Christians in a Baghdad church
As Iraqis work to draft a permanent constitution that may deem Islam a source of legislation for the country, the Christian community faces the prospect of a life where they may worship freely, but will have little representation or benefits from government.
The protest by Christians from a number of Iraqi towns and villages in northern Iraq who were not afforded the vote in January's elections has been well documented. Ballot boxes never arrived at polling stations in several towns, and an investigation carried out by the Independent Election Commission deemed that it would not allow the vote to take place at a later date. The National Assembly election resulted in six Christians gaining seats in the parliament; Christians argued they were entitled to twice as many seats.
Many of Iraq's Christians see their plight in ever-disheartening terms, and view their fate as part of a history in which their community has suffered at the hands of more dominant groups in Iraq.
Since the fall of the Hussein regime, Christians have been targeted in bombings against churches, shrines, hair salons, and liquor stores. Christian women and children were routinely kidnapped and held for exorbitant ransoms. Muslim zealots have forced women to veil in markets, universities, and schools, some Christians claim.
A 26 June report in the Patriotic Union of Kurdistan (PUK) daily "Kurdsitani Nuwe" contends that many families have sought shelter from the attacks in the PUK-controlled areas of eastern Kurdistan. Other families -- as many as 40,000 people according to some reports -- have migrated to foreign countries, most notably Syria.
Those families who relocated to PUK areas are considered internally displaced people, and PUK head and Iraqi President Jalal Talabani has ordered the Kurdistan local government to provide these families with plots of land, homes, and employment, according to the report.
Assyrians living in the Kurdistan Democratic Party (KDP)-controlled area of western Kurdistan also experience good relations with their Kurdish neighbors. However, some Assyrians claim there is tension between them and the KDP. The tension appears directly related to aspirations by some Assyrians for an autonomous self-administered area comprising their towns and villages in northern Iraq. Residents of these villages and towns have claimed that the KDP has not allowed for the implementation of Article 53 of the Transitional Administrative Law issued by the Coalition Provisional Authority last year that states: "This law shall guarantee the administrative, cultural, and political rights of the Turkomans, Chaldo-Assyrians, and all other citizens."

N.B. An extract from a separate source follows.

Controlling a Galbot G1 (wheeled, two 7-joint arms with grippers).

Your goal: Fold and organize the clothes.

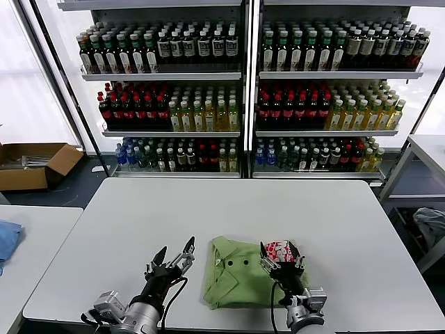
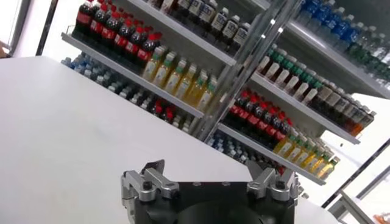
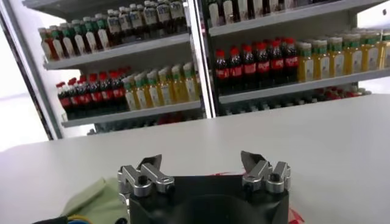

The villages in question further claim that the KDP government has not distributed revenues to their towns, and they want their fair share. U.S.-based Freedom House's Nina Shea has supported the claim, saying Kurdish administrators have withheld U.S. reconstruction funds from Chaldo-Assyrian areas and confiscated Christian farms and villages, iht.com reported on 14 March.
Christians south of the Kurdistan region face greater difficulties. More than 20 churches have been bombed since the fall of the Hussein regime. Purported Islamist militants have kidnapped, killed, and in some cases beheaded Christians.
Insurgent propaganda in Iraq has always portrayed U.S.-led multinational forces in Iraq as "Christian Crusaders" who have made Iraq the first stop in their quest to conquer the Arab world and destroy Islam. The comparison has left Christians in Iraq more vulnerable to insurgent attacks. However, it appears until now to have had little impact on Iraqis' views of indigenous Christians.
There is a growing fear among Christians in Iraq, however, that proselytizing evangelical Christians who entered the country after the war may inflict the most harm on the Christian communities. Christian leaders are worried about their congregations dwindling after the mass exodus of Christians before and after the war. Moreover, proselytizing has never been accepted among Muslims in Iraq and religious communities have long practiced a policy of not trying to convert other religions to their fold. Indigenous leaders fear the practice may strain Muslim-Christian relations.
"The way the preachers arrived here...with soldiers...was not a good thing," the Roman Catholic Archbishop of Baghdad, Jean Sleiman told washingtonpost.com on 23 June. "I think they had the intention that they could convert Muslims, though Christians didn't do it here for 2,000 years," he continued, adding: "In the end, they are seducing Christians from other churches." Sleiman posited that new churches were creating a "new division" among Iraq's Christians because they impacted the cultural tradition of Christians there.
The Institute for War and Peace Reporting (IWPR) addressed the issue of Kurdish Muslims who have converted to Christianity in recent months through the efforts of evangelicals in a 29 June report (http://www.iwpr.net). Converts told IWPR that the Muslim community tends to ostracize converts. "I consider that those who turn to Christianity pose a threat to society," said Muhammad Ahmad Gaznayi, Kurdish religious affairs minister. The Kurdistan Islamic League has called the practice an "unhealthy phenomenon" and a "strange and terrible act," IWPR reported.